27. La clase de fármacos llamados estatinas han resultado ser muy eficaces contra la hipercolesterolemia, una causa
importante de aterosclerosis y enfermedad cardiovascular asociada. Estos fármacos disminuyen la concentración
plasmática de colesterol al:
a. Evitar la absorción de colesterol a partir del intestino.
b. Aumentar la excreción de colesterol desde el organismo por medio de la conversión en ácidos biliares.
c. Inhibir la conversión de 3-hidroxi-3-metilglutaril-CoA en mevalonato en la vía para la biosíntesis de colesterol.
d. Aumentar la tasa de degradación de 3-hidroxi-3-metilglutaril CoA reductasa.
e. Estimular la actividad del receptor de LDL en el hígado.

28. ¿Cuál de las afirmaciones que siguen acerca de los ácidos biliares (o sales biliares) es INCORRECTA?
a. Los ácidos biliares primarios se sintetizan en el hígado a partir de colesterol.
b. Los ácidos biliares se necesitan para la descomposición de grasa por la lipasa pancreática.
c. Los ácidos biliares secundarios se producen por modificación de ácidos biliares primarios en el hígado.
d. Los ácidos biliares facilitan la absorción de productos de la digestión de lípidos en el yeyuno.
e. Los ácidos biliares son recirculados entre el hígado y el intestino delgado en la circulación enterohepática.

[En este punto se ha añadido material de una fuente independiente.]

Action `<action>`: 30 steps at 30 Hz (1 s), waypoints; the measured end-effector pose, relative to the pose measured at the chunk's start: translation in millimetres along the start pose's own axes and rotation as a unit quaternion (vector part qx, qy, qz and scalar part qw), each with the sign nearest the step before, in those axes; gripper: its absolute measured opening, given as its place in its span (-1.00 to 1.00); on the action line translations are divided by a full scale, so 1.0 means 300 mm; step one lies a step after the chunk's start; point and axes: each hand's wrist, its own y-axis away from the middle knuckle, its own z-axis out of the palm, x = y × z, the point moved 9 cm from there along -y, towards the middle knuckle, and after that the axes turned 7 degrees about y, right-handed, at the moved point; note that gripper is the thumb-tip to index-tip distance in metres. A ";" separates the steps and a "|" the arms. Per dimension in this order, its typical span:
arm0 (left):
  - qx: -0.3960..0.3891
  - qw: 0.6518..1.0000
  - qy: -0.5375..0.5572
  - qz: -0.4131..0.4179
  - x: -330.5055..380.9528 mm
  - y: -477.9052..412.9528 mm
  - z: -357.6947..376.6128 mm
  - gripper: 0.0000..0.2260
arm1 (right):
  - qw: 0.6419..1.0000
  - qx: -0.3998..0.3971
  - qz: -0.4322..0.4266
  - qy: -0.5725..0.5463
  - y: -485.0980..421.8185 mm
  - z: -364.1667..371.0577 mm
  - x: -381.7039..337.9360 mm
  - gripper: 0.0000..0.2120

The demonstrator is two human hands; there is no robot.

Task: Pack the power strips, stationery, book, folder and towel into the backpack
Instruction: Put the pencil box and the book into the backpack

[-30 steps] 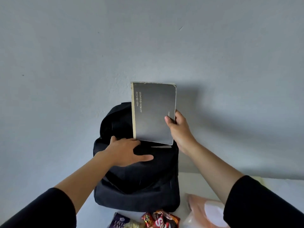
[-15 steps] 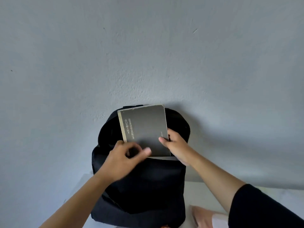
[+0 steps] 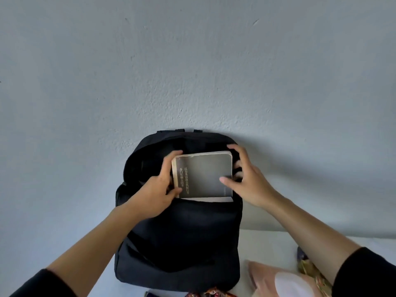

Los ácidos biliares secundarios son producidos por la modificación de ácidos biliares primarios en el intestino.

29. Un varón de 35 años de edad con hipercolesterolemia grave tiene un antecedente familiar de muertes a una edad
joven por cardiopatía y apoplejía. ¿Cuál de los genes que siguen probablemente es defectuoso?
a. Apolipoproteína E.
b. El receptor de LDL.
c. Lipoproteína lipasa.
d. PCSK9. E. LCAT.
Si el receptor de LDL es defectuoso, la LDL no es depurada de la sangre, lo cual causa hipercolesterolemia grave.
30. La proteína recién descubierta, proproteína convertasa subtilisina/ kexina tipo 9 (PCSK9), se ha identificado como un
blanco potencial para fármacos antiaterogénicos PORQUE:
a. Disminuye el número de receptores de LDL expuestos en la superficie celular; de este modo, la captación de LDL
disminuye, y la concentración sanguínea de colesterol aumenta.
b. Inhibe la unión de apoB al receptor de LDL; de este modo, bloquea la captación de la lipoproteína, y aumenta la
concentración sanguínea de colesterol.
c. Incrementa la absorción de colesterol a partir del intestino.
d. Evita la descomposición de colesterol a ácidos biliares en el hígado.
e. Incrementa la síntesis y secreción de VLDL en el hígado, lo cual lleva a formación aumentada de LDL en la sangre.
La PCSK9 regula el reciclado de receptores de LDL a la superficie celular después de que ha tenido lugar endocitosis. Por
ende, la inhibición de la actividad de PCSK9 aumenta el número de moléculas de receptor de LDL en la superficie celular,
lo cual conduce a una tasa aumentada de depuración, y concentración sanguínea de colesterol más baja.